→ Problem description: Spot each line in the records below where the word "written" occurs, then copy it.

→ Extracted records:
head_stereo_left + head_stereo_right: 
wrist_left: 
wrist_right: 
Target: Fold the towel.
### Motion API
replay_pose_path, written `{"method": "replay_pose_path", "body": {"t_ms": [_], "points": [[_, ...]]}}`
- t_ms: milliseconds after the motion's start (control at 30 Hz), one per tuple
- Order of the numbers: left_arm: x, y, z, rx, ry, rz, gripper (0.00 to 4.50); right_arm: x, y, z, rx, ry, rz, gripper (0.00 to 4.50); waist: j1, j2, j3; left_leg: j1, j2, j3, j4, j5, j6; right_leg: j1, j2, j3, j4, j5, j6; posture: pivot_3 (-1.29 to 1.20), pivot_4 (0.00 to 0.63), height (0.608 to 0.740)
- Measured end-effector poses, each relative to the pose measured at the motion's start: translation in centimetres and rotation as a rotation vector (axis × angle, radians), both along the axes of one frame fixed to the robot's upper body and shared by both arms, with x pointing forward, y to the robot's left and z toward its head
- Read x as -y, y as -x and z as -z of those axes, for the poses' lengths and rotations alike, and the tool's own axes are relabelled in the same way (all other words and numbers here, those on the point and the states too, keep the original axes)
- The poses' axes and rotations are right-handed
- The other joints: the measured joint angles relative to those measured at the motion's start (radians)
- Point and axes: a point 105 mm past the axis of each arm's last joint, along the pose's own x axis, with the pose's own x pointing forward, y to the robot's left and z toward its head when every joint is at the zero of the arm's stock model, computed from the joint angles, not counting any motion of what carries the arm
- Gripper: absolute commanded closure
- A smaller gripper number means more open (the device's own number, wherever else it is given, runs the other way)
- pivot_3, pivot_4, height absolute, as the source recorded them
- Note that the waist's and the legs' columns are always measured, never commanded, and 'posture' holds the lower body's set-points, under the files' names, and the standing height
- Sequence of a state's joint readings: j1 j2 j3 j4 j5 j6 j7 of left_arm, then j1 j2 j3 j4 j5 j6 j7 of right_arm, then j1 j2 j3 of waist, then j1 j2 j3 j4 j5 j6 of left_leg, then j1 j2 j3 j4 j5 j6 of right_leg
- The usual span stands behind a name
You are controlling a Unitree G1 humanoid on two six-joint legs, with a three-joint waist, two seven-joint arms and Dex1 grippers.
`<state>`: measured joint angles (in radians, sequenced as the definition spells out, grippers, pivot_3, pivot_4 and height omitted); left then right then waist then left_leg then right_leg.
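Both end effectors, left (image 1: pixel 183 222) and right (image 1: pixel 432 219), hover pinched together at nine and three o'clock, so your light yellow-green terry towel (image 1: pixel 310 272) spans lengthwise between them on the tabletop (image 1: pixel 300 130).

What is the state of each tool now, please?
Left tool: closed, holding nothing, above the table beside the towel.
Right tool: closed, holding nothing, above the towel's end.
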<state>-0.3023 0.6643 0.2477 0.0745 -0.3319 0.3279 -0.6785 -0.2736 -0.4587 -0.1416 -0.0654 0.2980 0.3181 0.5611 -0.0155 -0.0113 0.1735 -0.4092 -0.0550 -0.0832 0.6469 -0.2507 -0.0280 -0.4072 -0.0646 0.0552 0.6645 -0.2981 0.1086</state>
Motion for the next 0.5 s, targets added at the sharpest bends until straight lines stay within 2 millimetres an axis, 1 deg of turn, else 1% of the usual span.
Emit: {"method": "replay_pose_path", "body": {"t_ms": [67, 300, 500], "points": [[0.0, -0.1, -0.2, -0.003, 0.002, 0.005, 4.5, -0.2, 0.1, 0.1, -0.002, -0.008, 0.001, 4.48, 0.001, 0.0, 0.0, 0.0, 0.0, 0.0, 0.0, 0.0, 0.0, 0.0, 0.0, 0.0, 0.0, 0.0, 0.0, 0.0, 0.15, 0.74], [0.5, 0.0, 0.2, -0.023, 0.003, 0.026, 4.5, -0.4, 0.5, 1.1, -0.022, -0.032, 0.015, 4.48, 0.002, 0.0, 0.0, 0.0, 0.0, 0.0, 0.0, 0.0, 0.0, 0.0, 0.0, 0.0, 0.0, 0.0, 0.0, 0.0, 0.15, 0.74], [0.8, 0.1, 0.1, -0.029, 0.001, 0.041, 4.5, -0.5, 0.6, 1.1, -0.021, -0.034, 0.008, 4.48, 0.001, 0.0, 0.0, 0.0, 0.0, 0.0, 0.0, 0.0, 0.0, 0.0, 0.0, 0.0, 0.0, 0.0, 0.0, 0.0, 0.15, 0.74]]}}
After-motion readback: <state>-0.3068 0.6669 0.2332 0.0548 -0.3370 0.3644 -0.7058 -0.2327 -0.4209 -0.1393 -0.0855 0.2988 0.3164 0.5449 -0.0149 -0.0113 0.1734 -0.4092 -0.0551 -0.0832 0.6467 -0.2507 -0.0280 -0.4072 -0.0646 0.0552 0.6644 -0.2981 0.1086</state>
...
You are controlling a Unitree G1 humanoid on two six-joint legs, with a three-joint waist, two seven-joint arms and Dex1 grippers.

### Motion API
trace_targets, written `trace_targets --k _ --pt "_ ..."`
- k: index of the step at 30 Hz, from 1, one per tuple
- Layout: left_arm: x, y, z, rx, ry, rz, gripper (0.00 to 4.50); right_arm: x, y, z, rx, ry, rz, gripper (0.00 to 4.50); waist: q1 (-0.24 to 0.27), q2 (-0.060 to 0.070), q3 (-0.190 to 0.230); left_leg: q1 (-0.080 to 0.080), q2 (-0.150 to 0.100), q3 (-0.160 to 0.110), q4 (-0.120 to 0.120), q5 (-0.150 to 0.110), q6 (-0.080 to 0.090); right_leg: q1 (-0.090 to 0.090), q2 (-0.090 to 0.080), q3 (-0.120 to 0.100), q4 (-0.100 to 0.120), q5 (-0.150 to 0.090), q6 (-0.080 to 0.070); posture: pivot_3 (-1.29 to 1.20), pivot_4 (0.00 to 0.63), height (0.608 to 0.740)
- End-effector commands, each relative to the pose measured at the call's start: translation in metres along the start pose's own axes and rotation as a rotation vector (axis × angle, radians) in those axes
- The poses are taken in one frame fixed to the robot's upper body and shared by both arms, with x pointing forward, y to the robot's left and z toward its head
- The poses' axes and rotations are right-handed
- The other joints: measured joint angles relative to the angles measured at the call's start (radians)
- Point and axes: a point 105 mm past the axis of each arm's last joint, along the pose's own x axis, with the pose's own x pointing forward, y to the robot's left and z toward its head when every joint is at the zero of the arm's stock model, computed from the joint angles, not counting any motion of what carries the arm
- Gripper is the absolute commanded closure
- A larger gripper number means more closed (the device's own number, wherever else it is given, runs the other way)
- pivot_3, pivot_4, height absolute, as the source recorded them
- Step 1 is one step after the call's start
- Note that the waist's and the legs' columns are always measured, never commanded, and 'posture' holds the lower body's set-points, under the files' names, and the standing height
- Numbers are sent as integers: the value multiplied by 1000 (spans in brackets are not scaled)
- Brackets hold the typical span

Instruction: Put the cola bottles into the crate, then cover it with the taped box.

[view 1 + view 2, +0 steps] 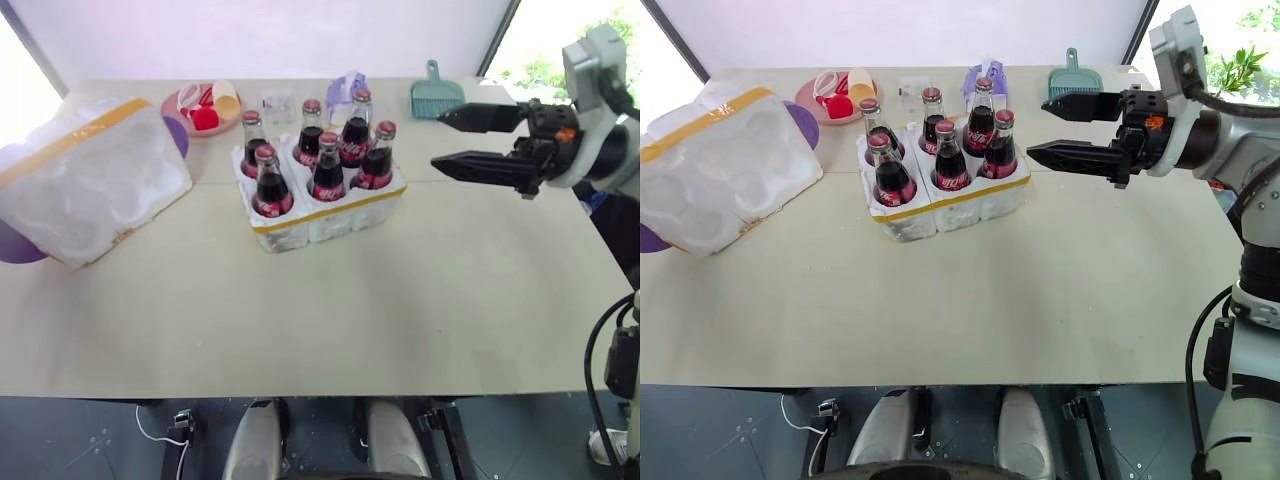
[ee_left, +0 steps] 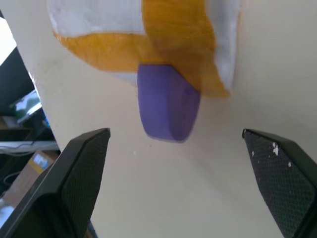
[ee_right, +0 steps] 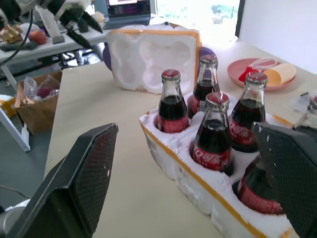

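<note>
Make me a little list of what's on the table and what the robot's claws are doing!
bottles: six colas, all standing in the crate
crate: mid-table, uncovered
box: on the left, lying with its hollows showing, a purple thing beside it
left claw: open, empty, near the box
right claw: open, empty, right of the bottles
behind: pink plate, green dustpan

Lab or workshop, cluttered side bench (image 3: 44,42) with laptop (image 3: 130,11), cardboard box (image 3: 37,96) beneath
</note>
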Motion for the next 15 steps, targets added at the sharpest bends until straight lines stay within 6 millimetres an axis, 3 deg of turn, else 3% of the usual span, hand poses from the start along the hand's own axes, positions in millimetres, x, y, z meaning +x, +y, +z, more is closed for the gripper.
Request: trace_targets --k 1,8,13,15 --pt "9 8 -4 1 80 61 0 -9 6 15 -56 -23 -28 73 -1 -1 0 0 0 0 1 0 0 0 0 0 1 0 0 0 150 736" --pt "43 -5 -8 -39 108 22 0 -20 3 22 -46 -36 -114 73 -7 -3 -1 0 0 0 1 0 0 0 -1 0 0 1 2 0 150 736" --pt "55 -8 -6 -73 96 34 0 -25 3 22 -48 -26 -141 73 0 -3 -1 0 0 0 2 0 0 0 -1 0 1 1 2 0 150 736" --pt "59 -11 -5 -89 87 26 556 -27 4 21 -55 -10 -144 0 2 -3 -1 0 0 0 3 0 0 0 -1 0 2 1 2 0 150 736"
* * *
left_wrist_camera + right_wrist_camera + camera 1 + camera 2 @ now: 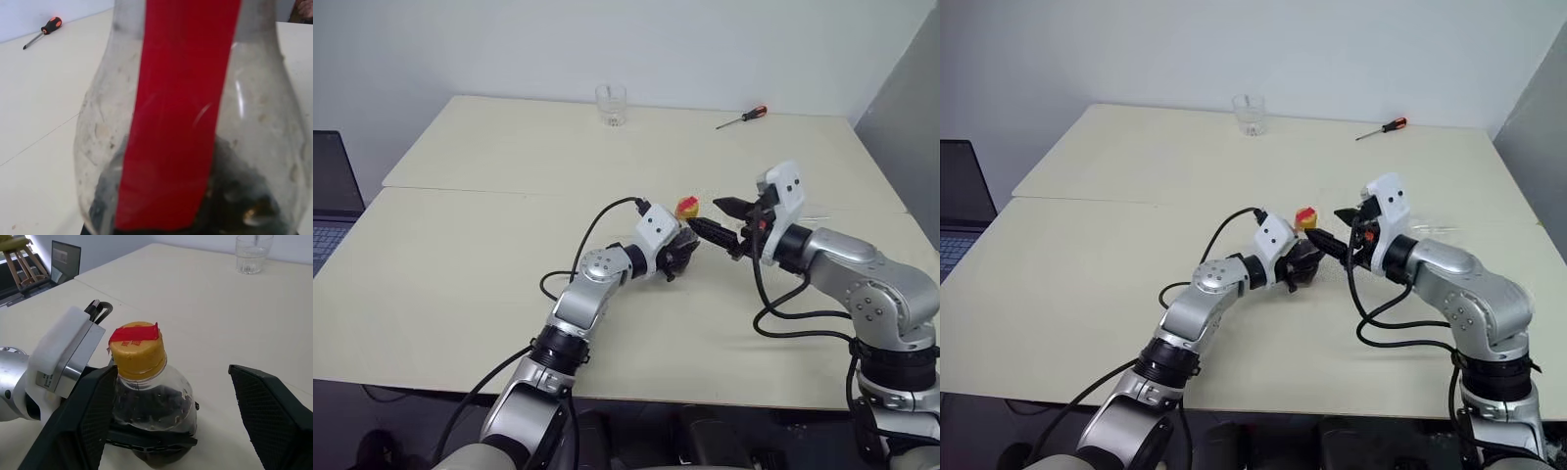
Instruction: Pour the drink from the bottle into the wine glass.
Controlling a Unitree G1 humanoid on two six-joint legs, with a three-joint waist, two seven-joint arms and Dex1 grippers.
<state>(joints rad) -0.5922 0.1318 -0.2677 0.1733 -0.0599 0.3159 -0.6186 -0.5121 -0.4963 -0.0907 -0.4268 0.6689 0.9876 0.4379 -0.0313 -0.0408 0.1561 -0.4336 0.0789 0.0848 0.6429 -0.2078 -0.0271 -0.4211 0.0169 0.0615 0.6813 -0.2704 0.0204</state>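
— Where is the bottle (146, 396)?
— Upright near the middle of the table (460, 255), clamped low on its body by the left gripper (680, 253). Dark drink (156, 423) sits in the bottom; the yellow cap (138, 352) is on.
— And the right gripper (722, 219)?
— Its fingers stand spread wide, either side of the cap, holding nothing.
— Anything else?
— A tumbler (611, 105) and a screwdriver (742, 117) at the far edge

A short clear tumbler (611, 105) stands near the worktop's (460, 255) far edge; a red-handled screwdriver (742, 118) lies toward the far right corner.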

→ Your solution:
replay_pose_path, written `{"method": "replay_pose_path", "body": {"t_ms": [_], "points": [[_, ...]]}}`
trace_targets, written `trace_targets --k _ --pt "_ ..."`

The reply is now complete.